* _WHAT IS NEEDED_: In this exercise, return each entry exactly as given.

[MATERIAL PROVIDED — start]

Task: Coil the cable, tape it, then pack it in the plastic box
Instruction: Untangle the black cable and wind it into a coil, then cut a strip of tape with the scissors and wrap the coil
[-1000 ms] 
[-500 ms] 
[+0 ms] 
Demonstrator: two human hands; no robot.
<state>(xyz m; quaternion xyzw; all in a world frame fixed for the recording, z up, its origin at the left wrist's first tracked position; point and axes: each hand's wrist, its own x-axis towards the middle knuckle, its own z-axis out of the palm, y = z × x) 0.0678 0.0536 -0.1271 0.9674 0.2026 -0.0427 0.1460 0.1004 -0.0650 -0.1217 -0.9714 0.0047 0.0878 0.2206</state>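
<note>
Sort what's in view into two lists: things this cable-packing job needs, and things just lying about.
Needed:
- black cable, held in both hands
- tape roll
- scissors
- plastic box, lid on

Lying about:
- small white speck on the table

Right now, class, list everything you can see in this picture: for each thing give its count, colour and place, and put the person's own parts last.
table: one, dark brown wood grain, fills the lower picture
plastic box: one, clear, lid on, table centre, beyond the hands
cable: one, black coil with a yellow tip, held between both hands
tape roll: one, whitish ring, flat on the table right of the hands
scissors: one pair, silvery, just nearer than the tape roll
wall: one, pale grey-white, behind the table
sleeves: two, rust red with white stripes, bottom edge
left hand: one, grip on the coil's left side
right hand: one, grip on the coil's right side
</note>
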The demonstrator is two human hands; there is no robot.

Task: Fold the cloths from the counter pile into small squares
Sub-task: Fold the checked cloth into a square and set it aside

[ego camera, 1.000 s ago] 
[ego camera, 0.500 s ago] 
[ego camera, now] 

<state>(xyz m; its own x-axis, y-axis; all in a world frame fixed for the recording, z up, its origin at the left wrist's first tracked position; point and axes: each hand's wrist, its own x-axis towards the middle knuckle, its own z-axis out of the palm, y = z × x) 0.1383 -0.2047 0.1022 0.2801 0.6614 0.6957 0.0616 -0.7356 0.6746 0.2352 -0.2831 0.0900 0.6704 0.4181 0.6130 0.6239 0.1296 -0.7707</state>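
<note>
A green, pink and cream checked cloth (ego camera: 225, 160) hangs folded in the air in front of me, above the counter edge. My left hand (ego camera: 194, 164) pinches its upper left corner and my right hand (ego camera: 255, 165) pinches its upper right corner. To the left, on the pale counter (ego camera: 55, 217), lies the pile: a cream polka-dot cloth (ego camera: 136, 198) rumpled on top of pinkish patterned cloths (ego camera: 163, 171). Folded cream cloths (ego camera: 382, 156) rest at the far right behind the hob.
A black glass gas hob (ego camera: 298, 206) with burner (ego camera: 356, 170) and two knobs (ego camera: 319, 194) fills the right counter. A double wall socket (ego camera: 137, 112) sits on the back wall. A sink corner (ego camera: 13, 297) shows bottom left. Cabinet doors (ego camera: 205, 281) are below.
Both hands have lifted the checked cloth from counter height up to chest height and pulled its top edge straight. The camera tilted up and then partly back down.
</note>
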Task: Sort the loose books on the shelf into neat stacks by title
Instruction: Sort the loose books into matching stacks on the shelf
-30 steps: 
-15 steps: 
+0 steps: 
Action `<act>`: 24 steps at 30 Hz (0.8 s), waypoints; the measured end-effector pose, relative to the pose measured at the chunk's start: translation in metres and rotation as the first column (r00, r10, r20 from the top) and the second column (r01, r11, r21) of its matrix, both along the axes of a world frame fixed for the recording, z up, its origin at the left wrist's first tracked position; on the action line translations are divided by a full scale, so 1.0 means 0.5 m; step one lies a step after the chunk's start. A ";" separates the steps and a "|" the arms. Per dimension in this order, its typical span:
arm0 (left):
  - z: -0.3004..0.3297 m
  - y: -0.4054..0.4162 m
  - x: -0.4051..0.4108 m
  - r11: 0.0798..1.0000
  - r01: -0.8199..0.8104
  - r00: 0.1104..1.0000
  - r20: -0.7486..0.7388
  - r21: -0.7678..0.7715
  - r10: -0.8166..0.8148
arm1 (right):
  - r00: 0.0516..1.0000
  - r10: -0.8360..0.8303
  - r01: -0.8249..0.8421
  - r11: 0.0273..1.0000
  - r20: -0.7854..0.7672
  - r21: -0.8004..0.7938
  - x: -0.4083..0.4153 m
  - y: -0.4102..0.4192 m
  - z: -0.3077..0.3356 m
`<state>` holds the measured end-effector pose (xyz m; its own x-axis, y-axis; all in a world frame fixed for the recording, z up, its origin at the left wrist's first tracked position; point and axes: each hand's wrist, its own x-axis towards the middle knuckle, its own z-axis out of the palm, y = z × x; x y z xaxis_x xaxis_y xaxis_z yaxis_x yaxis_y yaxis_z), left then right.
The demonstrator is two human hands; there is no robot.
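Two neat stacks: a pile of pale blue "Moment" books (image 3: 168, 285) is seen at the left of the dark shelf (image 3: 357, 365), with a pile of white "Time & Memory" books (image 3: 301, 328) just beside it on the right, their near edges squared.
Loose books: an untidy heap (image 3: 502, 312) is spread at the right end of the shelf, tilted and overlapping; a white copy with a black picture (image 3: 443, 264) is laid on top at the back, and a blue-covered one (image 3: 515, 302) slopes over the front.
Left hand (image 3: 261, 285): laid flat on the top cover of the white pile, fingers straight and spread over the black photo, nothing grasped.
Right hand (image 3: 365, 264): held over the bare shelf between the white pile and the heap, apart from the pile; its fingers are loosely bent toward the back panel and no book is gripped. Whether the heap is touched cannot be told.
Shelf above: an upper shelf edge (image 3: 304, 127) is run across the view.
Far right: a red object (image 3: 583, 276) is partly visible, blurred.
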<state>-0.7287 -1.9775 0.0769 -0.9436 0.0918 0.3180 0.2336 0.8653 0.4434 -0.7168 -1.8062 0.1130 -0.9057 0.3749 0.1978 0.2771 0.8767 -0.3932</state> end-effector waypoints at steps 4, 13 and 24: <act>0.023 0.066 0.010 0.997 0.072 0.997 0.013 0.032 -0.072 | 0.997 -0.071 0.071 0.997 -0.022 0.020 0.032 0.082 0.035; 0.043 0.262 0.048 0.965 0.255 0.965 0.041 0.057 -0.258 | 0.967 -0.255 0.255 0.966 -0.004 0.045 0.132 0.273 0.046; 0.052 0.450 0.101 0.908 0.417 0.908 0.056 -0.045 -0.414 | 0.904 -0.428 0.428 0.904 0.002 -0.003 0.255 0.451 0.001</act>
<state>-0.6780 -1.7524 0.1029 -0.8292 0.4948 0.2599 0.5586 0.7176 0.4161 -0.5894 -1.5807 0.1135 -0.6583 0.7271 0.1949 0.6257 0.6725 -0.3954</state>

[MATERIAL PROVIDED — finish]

* _SOLUTION FOR THIS TASK_:
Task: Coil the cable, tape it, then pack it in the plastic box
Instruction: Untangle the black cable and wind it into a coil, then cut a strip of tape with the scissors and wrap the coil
[-1000 ms] 
[-500 ms] 
[+0 ms] 
Demonstrator: two human hands; no robot.
<state>(xyz m; quaternion xyzw; all in a world frame fixed for the recording, z up, its origin at the left wrist's first tracked position; point and axes: each hand's wrist, its own x-axis towards the middle knuckle, its own z-axis out of the palm, y = z × x) 0.0678 0.0536 -0.1271 0.9674 0.2026 -0.0427 0.1460 0.1004 -0.0650 -0.1217 -0.9714 0.0047 0.0878 0.2206</state>
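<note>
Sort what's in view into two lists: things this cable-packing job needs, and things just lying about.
Needed:
- black cable, held in both hands
- tape roll
- scissors
- plastic box, lid on

Lying about:
- small white speck on the table

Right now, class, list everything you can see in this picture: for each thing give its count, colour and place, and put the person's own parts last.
table: one, dark brown wood grain, fills the lower picture
plastic box: one, clear, lid on, table centre, beyond the hands
cable: one, black coil with a yellow tip, held between both hands
tape roll: one, whitish ring, flat on the table right of the hands
scissors: one pair, silvery, just nearer than the tape roll
wall: one, pale grey-white, behind the table
sleeves: two, rust red with white stripes, bottom edge
left hand: one, grip on the coil's left side
right hand: one, grip on the coil's right side
</note>
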The demonstrator is two human hands; there is no robot.

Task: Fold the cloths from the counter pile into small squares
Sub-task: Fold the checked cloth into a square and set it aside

[ego camera, 1.000 s ago] 
[ego camera, 0.500 s ago] 
[ego camera, now] 

<state>(xyz m; its own x-axis, y-axis; all in a world frame fixed for the recording, z up, its origin at the left wrist's first tracked position; point and axes: each hand's wrist, its own x-axis towards the middle knuckle, its own z-axis out of the palm, y = z × x) 0.1383 -0.2047 0.1022 0.2801 0.6614 0.6957 0.0616 -0.7356 0.6746 0.2352 -0.2831 0.0900 0.6704 0.4181 0.6130 0.6239 0.1296 -0.7707</state>
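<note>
A green, pink and cream checked cloth (ego camera: 225, 160) hangs folded in the air in front of me, above the counter edge. My left hand (ego camera: 194, 164) pinches its upper left corner and my right hand (ego camera: 255, 165) pinches its upper right corner. To the left, on the pale counter (ego camera: 55, 217), lies the pile: a cream polka-dot cloth (ego camera: 136, 198) rumpled on top of pinkish patterned cloths (ego camera: 163, 171). Folded cream cloths (ego camera: 382, 156) rest at the far right behind the hob.
A black glass gas hob (ego camera: 298, 206) with burner (ego camera: 356, 170) and two knobs (ego camera: 319, 194) fills the right counter. A double wall socket (ego camera: 137, 112) sits on the back wall. A sink corner (ego camera: 13, 297) shows bottom left. Cabinet doors (ego camera: 205, 281) are below.
Both hands have lifted the checked cloth from counter height up to chest height and pulled its top edge straight. The camera tilted up and then partly back down.
</note>
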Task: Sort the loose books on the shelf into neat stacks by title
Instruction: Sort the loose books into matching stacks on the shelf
-30 steps: 
-15 steps: 
+0 steps: 
Action `<act>`: 24 steps at 30 Hz (0.8 s), waypoints; the measured end-effector pose, relative to the pose measured at the chunk's start: translation in metres and rotation as the first column (r00, r10, r20 from the top) and the second column (r01, r11, r21) of its matrix, both along the axes of a world frame fixed for the recording, z up, its origin at the left wrist's first tracked position; on the action line translations are divided by a full scale, so 1.0 means 0.5 m; step one lies a step after the chunk's start. A ";" separates the steps and a "|" the arms. Per dimension in this order, its typical span:
arm0 (left):
  - z: -0.3004..0.3297 m
  - y: -0.4054..0.4162 m
  - x: -0.4051..0.4108 m
  - r11: 0.0798..1.0000
  - r01: -0.8199..0.8104
  - r00: 0.1104..1.0000
  - r20: -0.7486..0.7388
  - r21: -0.7678..0.7715
  - r10: -0.8166..0.8148
arm1 (right):
  - r00: 0.0516..1.0000
  - r10: -0.8360..0.8303
  - r01: -0.8249..0.8421
  - r11: 0.0273..1.0000
  - r20: -0.7854..0.7672
  - r21: -0.8004..0.7938
  - x: -0.4083..0.4153 m
  - y: -0.4102..0.4192 m
  - z: -0.3077..0.3356 m
`<state>` holds the measured end-effector pose (xyz m; its own x-axis, y-axis; all in a world frame fixed for the recording, z up, its origin at the left wrist's first tracked position; point and axes: each hand's wrist, its own x-axis towards the middle knuckle, its own z-axis out of the palm, y = z × x; x y z xaxis_x xaxis_y xaxis_z yaxis_x yaxis_y yaxis_z), left then right.
The demonstrator is two human hands; there is no robot.
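Two neat stacks: a pile of pale blue "Moment" books (image 3: 168, 285) is seen at the left of the dark shelf (image 3: 357, 365), with a pile of white "Time & Memory" books (image 3: 301, 328) just beside it on the right, their near edges squared.
Loose books: an untidy heap (image 3: 502, 312) is spread at the right end of the shelf, tilted and overlapping; a white copy with a black picture (image 3: 443, 264) is laid on top at the back, and a blue-covered one (image 3: 515, 302) slopes over the front.
Left hand (image 3: 261, 285): laid flat on the top cover of the white pile, fingers straight and spread over the black photo, nothing grasped.
Right hand (image 3: 365, 264): held over the bare shelf between the white pile and the heap, apart from the pile; its fingers are loosely bent toward the back panel and no book is gripped. Whether the heap is touched cannot be told.
Shelf above: an upper shelf edge (image 3: 304, 127) is run across the view.
Far right: a red object (image 3: 583, 276) is partly visible, blurred.
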<state>-0.7287 -1.9775 0.0769 -0.9436 0.0918 0.3180 0.2336 0.8653 0.4434 -0.7168 -1.8062 0.1130 -0.9057 0.3749 0.1978 0.2771 0.8767 -0.3932</state> end-effector waypoints at steps 4, 13 and 24: <act>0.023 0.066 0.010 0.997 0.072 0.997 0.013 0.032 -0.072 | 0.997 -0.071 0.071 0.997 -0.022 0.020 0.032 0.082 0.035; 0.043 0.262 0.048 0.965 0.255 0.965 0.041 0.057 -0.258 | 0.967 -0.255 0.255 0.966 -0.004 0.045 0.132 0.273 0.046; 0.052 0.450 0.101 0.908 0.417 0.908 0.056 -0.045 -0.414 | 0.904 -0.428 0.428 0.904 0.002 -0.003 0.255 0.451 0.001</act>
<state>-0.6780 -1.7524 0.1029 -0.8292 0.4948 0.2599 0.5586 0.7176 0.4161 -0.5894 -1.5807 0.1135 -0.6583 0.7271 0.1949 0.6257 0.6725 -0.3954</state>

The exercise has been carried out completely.